■ What you are asked to do: Produce as output only the lines below starting at the line with "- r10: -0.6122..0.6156" and continuing through the line with "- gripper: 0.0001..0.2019", each one exactly as written.

Extracted records
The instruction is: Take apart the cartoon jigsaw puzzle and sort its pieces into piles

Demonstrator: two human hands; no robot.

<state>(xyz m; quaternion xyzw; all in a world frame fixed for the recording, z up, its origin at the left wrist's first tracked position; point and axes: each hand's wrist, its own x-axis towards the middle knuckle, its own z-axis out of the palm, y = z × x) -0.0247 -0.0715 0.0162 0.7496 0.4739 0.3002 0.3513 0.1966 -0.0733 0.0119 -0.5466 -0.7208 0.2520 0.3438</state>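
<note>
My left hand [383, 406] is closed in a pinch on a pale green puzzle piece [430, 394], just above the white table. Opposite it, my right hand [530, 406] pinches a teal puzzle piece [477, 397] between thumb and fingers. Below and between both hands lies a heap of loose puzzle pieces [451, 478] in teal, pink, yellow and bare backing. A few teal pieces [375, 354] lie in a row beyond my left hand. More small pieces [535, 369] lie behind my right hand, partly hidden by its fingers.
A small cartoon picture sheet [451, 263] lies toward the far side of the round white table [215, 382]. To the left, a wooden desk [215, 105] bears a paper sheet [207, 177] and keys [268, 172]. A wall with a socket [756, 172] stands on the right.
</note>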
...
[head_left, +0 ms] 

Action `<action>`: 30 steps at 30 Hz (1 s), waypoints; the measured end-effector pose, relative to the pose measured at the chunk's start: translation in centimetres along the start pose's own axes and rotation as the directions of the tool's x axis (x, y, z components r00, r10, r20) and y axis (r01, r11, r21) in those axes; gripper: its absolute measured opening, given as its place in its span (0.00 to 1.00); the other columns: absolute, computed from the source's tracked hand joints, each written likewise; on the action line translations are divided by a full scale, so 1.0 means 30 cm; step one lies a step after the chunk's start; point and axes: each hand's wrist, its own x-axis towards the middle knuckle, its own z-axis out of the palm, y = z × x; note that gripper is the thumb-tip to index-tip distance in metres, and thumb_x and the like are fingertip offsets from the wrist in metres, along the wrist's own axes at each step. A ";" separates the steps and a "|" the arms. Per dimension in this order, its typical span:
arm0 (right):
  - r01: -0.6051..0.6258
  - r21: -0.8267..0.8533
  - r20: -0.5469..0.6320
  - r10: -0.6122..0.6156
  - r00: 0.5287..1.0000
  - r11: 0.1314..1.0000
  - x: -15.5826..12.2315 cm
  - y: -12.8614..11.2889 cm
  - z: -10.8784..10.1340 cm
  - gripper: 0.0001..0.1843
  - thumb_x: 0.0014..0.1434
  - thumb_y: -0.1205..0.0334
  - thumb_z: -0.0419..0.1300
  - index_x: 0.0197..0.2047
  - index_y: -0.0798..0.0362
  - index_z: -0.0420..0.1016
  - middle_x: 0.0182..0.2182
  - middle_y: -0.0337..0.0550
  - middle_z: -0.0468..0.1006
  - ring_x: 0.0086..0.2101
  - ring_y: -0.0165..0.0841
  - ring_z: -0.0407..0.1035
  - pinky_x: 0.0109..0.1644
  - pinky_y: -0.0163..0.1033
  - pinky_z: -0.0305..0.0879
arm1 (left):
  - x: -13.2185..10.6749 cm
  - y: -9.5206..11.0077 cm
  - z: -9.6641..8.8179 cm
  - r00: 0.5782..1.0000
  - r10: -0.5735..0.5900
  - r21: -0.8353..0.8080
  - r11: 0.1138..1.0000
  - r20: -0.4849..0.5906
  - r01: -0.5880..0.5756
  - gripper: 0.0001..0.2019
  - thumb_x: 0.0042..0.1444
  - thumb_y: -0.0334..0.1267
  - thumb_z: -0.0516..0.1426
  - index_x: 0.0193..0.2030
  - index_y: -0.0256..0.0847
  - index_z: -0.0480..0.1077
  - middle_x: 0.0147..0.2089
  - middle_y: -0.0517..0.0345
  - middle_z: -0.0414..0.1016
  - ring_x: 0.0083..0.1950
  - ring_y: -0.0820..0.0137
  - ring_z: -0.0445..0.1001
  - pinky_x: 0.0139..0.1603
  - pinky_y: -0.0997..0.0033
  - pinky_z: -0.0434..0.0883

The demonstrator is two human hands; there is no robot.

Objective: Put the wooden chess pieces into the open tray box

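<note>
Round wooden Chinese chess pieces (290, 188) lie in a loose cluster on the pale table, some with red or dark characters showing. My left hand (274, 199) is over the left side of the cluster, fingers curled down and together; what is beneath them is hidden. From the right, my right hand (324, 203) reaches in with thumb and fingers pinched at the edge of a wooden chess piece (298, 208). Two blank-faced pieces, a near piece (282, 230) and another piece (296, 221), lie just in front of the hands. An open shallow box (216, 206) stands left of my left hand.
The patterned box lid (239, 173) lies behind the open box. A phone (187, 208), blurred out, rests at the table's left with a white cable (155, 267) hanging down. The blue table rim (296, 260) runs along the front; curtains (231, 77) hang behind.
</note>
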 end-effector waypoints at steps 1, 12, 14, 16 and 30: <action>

■ Answer to this problem:
  - r10: -0.6122..0.6156
  - r00: 0.5287..1.0000
  - r11: 0.1314..1.0000
  - x: -15.5826..12.2315 cm
  - y: -12.8614..11.2889 cm
  - z: -10.8784..10.1340 cm
  - gripper: 0.0001..0.1843
  - thumb_x: 0.0014..0.1434
  - thumb_y: -0.1205..0.0334
  - thumb_z: -0.0419..0.1300
  - index_x: 0.0197..0.2047
  - index_y: -0.0798..0.0362
  - index_z: -0.0420..0.1016
  - middle_x: 0.0182..0.2182
  - middle_y: -0.0337..0.0550
  - middle_z: -0.0468..0.1006
  - ring_x: 0.0086..0.2101
  - ring_y: -0.0165..0.0841
  - ring_z: -0.0407..0.1035
  - pinky_x: 0.0109..0.1644
  - pinky_y: -0.0163..0.1033
  - pinky_z: -0.0305..0.0879
arm1 (left):
  - x: -13.2185..10.6749 cm
  - y: -9.5206..11.0077 cm
  - z: -9.6641..8.8179 cm
  - r00: 0.5782..1.0000
  - r10: -0.5735..0.5900
  - r21: -0.8353..0.8080
  - r11: 0.1138..1.0000
  - r20: -0.4849..0.5906
  - r01: -0.5880..0.5756
  - gripper: 0.0001..0.2019

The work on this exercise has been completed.